What you should write out is every line from the one containing "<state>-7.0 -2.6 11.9" to the end of the data, exactly and with nothing else.

Segment Open

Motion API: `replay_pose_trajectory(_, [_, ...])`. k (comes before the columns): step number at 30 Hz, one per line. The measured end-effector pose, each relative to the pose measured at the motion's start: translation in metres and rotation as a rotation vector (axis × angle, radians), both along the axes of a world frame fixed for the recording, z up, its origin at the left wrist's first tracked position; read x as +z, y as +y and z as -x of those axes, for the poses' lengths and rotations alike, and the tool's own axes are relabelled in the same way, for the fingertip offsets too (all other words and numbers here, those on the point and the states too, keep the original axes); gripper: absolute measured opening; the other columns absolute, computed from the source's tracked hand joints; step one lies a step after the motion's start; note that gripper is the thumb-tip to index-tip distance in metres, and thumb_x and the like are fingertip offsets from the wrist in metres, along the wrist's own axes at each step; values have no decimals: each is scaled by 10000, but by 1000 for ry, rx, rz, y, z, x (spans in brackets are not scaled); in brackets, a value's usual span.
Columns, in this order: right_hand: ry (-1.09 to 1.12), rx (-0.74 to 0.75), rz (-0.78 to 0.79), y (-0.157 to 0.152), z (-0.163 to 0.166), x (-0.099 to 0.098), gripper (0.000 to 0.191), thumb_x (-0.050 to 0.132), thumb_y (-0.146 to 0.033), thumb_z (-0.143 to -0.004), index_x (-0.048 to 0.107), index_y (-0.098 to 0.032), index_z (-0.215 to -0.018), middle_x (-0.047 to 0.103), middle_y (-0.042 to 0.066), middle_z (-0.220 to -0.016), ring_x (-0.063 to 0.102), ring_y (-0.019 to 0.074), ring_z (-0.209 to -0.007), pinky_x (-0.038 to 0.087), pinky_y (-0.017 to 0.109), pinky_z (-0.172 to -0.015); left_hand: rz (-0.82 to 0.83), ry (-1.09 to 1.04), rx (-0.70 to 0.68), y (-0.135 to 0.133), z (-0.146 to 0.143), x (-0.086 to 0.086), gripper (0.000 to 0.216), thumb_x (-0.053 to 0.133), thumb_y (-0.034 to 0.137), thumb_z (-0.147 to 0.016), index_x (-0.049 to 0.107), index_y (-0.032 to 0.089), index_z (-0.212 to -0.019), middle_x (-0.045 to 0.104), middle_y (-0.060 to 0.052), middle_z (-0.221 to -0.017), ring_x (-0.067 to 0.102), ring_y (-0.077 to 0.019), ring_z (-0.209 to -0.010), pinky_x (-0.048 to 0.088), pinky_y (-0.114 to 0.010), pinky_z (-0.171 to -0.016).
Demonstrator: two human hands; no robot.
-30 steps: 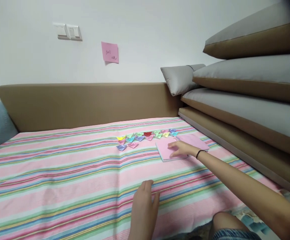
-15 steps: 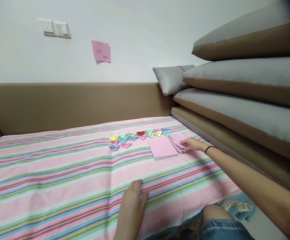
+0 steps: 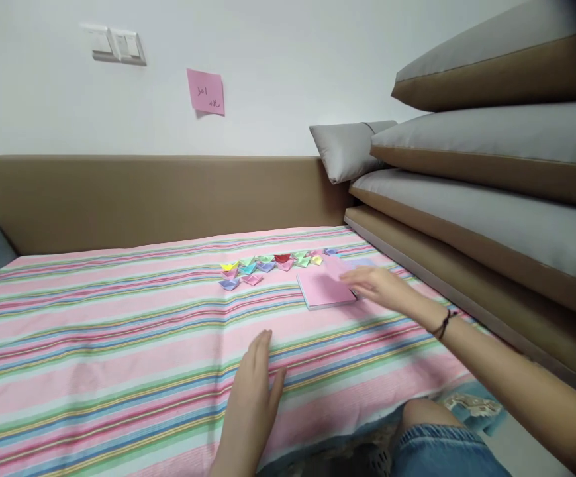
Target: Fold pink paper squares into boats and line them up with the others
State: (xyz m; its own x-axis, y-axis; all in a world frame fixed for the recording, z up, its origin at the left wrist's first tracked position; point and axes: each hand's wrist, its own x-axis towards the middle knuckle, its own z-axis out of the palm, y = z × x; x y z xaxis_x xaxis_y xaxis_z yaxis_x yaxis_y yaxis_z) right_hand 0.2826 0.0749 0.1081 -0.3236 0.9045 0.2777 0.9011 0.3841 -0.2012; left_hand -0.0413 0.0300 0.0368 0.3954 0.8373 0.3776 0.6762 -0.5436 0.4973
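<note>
Striped bedsheet (image 3: 119, 331), pink paper stack (image 3: 320, 289) at right hand (image 3: 380, 288)

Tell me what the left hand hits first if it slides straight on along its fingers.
Probably the row of small folded paper pieces; only striped bedsheet lies between it and the left hand. Depth is unclear.

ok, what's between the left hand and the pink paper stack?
Nothing but bare striped sheet: in the head view, the left hand rests flat on it, and the pink paper stack lies beyond.
</note>
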Motion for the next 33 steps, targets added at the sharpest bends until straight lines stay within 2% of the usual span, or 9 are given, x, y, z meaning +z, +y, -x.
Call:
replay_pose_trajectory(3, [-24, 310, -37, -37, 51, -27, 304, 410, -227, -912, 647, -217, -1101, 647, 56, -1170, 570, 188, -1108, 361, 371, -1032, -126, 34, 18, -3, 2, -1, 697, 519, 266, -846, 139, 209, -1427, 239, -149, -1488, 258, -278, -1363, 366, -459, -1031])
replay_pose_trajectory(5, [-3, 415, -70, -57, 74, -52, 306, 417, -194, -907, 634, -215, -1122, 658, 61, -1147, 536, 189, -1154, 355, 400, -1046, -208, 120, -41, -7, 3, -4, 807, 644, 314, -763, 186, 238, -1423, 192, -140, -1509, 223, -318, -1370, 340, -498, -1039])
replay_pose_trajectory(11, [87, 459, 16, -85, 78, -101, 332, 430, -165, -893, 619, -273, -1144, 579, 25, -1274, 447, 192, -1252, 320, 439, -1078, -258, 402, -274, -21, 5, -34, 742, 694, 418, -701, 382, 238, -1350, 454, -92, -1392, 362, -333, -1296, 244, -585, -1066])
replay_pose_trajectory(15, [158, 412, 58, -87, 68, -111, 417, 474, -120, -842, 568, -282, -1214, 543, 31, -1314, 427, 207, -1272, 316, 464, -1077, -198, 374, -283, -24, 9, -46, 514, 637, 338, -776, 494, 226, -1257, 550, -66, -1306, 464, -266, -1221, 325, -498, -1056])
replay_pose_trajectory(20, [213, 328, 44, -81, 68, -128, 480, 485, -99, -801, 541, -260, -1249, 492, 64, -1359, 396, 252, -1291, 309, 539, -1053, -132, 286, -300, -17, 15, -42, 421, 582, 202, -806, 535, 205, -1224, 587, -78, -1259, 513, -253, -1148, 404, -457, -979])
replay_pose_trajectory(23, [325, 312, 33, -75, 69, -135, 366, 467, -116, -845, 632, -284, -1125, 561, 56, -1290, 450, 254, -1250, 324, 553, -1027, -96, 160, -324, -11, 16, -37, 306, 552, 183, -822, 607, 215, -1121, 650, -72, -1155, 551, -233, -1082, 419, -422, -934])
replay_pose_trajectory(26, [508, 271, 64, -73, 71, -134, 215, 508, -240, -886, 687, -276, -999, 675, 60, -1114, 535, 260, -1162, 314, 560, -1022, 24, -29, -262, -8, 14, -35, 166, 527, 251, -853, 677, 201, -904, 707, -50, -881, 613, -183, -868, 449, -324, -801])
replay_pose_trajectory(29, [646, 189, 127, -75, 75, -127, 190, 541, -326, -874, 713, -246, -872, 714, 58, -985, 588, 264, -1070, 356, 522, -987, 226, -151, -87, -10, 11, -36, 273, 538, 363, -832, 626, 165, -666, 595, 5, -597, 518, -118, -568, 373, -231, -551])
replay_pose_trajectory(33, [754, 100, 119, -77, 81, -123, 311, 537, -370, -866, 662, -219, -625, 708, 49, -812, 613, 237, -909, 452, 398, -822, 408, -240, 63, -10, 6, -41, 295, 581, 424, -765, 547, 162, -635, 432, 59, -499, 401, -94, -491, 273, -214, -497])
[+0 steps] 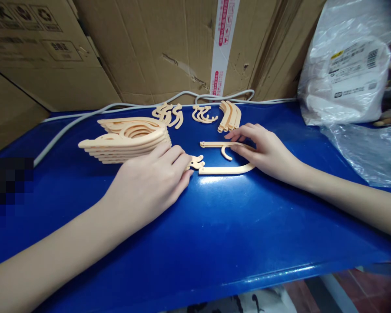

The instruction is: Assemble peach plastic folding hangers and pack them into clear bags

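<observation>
My left hand [156, 174] pinches a small beige plastic piece with forked, knobbed ends [197, 162]; most of it is hidden under the fingers. My right hand [263, 150] has its thumb and fingers closed on the upper of two beige curved arms [215, 144], which look like folding hanger parts. The lower curved arm [221, 171] lies on the blue table with its bent end by the right hand. Between the two arms rests a small beige hook [226, 153]. Left of the left hand stands a neat stack of beige hangers [124, 140].
Along the back of the blue table [195, 243] lie loose beige hooks [204, 114], S-shaped pieces [167, 115] and a bundle of curved arms [230, 116]. A white cable [111, 105] runs before cardboard boxes [163, 48]. Plastic-wrapped goods [348, 78] stand at right.
</observation>
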`<state>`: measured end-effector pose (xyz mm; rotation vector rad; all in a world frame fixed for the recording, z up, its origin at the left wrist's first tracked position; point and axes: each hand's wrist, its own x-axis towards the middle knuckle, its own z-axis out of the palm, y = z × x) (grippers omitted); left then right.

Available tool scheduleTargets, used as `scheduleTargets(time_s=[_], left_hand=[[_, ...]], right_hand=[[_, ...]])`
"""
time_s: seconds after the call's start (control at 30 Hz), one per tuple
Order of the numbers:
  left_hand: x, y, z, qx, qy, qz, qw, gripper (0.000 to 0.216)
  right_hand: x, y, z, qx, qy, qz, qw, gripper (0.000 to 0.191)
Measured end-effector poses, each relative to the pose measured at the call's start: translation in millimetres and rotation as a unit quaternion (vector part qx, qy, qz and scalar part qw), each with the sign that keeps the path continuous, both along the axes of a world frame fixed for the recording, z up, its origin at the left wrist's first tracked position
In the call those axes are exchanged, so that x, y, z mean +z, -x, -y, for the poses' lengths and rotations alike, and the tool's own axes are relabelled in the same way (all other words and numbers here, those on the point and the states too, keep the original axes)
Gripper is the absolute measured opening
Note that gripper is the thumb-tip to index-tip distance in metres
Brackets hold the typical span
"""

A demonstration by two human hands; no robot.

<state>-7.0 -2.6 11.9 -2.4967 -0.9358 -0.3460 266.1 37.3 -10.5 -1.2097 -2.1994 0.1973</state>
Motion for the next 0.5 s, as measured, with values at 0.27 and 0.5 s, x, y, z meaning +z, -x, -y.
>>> scheduleTargets(time_s=[0.27,0.5], left_hand=[[0.2,0,1,0.001,-0.025,0.016,1.0,0.027],[0.0,1,0,0.004,-0.019,0.03,0.999,0.023]], right_hand=[[9.8,14,23,0.061,-0.15,0.113,0.98,0.035],[13.6,20,35,0.129,-0.227,0.21,0.942,0.04]])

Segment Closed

● **Task output**
<state>-7.0 -2.6 11.9 -2.4967 -0.9358 -0.3460 266.1 37.3 -10.5 -1.2097 -2.1994 0.1973</state>
Motion for the next 0.5 s, as measured, with values at 0.27 and 0.5 s, x, y, z meaning +z, -x, -y.
>>> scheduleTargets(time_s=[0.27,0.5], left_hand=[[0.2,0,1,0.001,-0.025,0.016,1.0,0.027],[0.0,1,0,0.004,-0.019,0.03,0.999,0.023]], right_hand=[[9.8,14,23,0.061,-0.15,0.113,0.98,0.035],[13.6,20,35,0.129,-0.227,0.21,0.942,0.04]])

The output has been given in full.